Considérée par les nazis comme "dégénérée", leur musique a failli tomber dans l'oubli. Un festival original, qui s'ouvre vendredi à Strasbourg, entend redonner vie à ces compositeurs méconnus, morts en déportation ou au destin brisé par l'exil. (avec AFP)
Alfred Tokayer, Stefan Wolpe ou Viktor Ullmann: pour la plupart, les auteurs figurant au programme de ce septième festival des "Voix étouffées", organisé jusqu'à fin novembre en Alsace mais aussi à Paris et dans d'autres régions, n'évoquent rien aux mélomanes du XXIe siècle. "Ce sont des artistes injustement oubliés, et pourtant dans les années 1920 et 1930 certains étaient immensément reconnus, ils avaient des éditeurs, ils avaient pignon sur rue", explique Amaury du Closel, chef d'orchestre français établi à Vienne, et cheville ouvrière de ce festival. Certains des auteurs des "Voix étouffées" ont été tués dans les camps de concentration, comme Erwin Schulhoff, pianiste juif avant-gardiste, mort en 1942 au camp d'internement de Wülzbourg en Bavière. D'autres ont survécu au nazisme, mais leur carrière ne s'est jamais remise des persécutions. "Certains de ceux qui se sont exilés n'ont pas trouvé de public pour la musique contemporaine aux Etats-Unis. En Europe, ils représentaient l'avant garde, mais en exil ils ont arrêté de composer", raconte M. du Closel.

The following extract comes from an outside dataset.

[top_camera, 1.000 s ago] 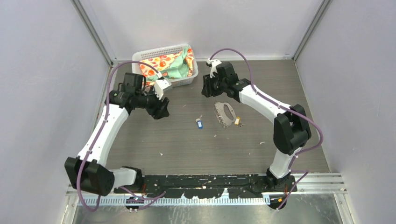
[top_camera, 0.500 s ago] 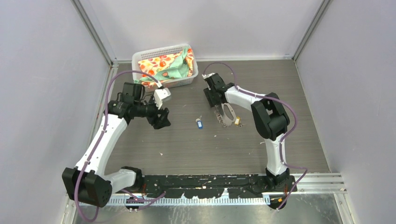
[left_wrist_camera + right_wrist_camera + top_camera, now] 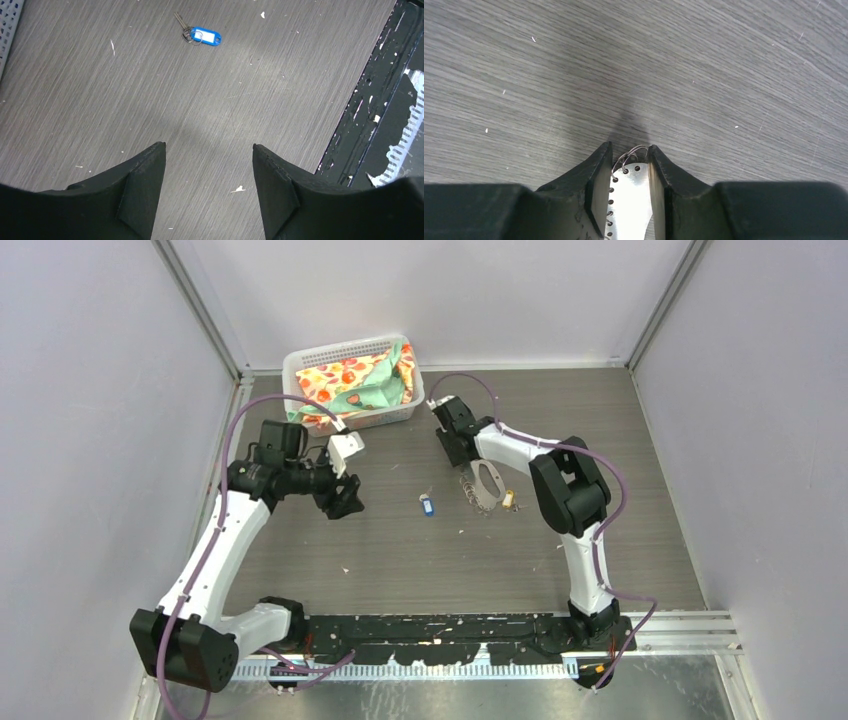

Pour les nazis, le critère racial était évidemment crucial pour déterminer quels artistes devaient être mis à l'index, explique le pianiste et producteur musical Michael Haas, qui s'intéresse au sujet depuis trente ans et auquel il a consacré un livre, "Forbidden music". Tous les compositeurs juifs étaient ainsi ostracisés, mais également, plus généralement, tous ceux qui s'inscrivaient dans le foisonnant courant musical avant-gardiste des années 1920 et 1930, celui de la musique dite "sérielle", "dodécaphonique" ou "atonale" - dont l'un des représentants les plus célèbres fut Arnold Schönberg, lui-même contraint à s'exiler aux Etats-Unis dès 1933.
Le swing, considéré comme une musique des Noirs américains, mais qui inspirait aussi à l'époque des auteurs allemands, n'avait pas non plus droit de cité sous Hitler. Le concert d'ouverture du festival sera d'ailleurs entièrement consacré à ce "swing" allemand d'avant-guerre. "Ces musiques peuvent être extraites du cadre mémoriel: elles peuvent être légères, pimpantes, gaies...", dit M. du Closel. "Je suis d'ailleurs attentif à ce qu'elles soient toutes de bonne qualité. Il ne faut pas jouer une oeuvre sous le seul prétexte que son auteur a été déporté!", ajoute le chef d'orchestre, lui aussi auteur d'un
livre sur ce thème ("Les Voix étouffées du IIIe Reich"). Nombre de partitions écrites par ces auteurs mis à l'index ont été détruites, ou égarées, et après guerre "il ne restait que très peu de traces de ces oeuvres", selon M. du Closel. "Les nazis, qui voulaient détruire cette musique, ont presque réussi leur coup", se désole le spécialiste, pour qui ces compositions sont encore trop peu jouées.
Le pianiste de Polanski
Dans ce festival atypique qui mêle musique et histoire, certains concerts sont programmés dans des lieux de mémoire, comme celui prévu le 26 novembre dans l'ancien camp d'internement des Milles, à Aix-en-Provence, avec au programme trois compositeurs assassinés dans les camps. Le 14 octobre à la synagogue d'Obernai, on pourra entendre "La vie des machines", une étonnante composition de jeunesse de Wladyslaw Szpilman, le musicien juif polonais dont Roman Polanski a raconté le destin au cinéma dans "Le Pianiste". Également au programme ce soir-là, les "Huit chants populaires juifs" composés en 1947 par Simon Laks, violoniste français d'origine polonaise qui dirigea l'orchestre d'Auschwitz-Birkenau. A travers cette oeuvre, "ce n'est pas seulement le chant juif qui est arraché à la destruction, c'est aussi la musique qui est rendue à la musique", souligne son fils, le philosophe André Laks, dans un hommage publié sur son blog.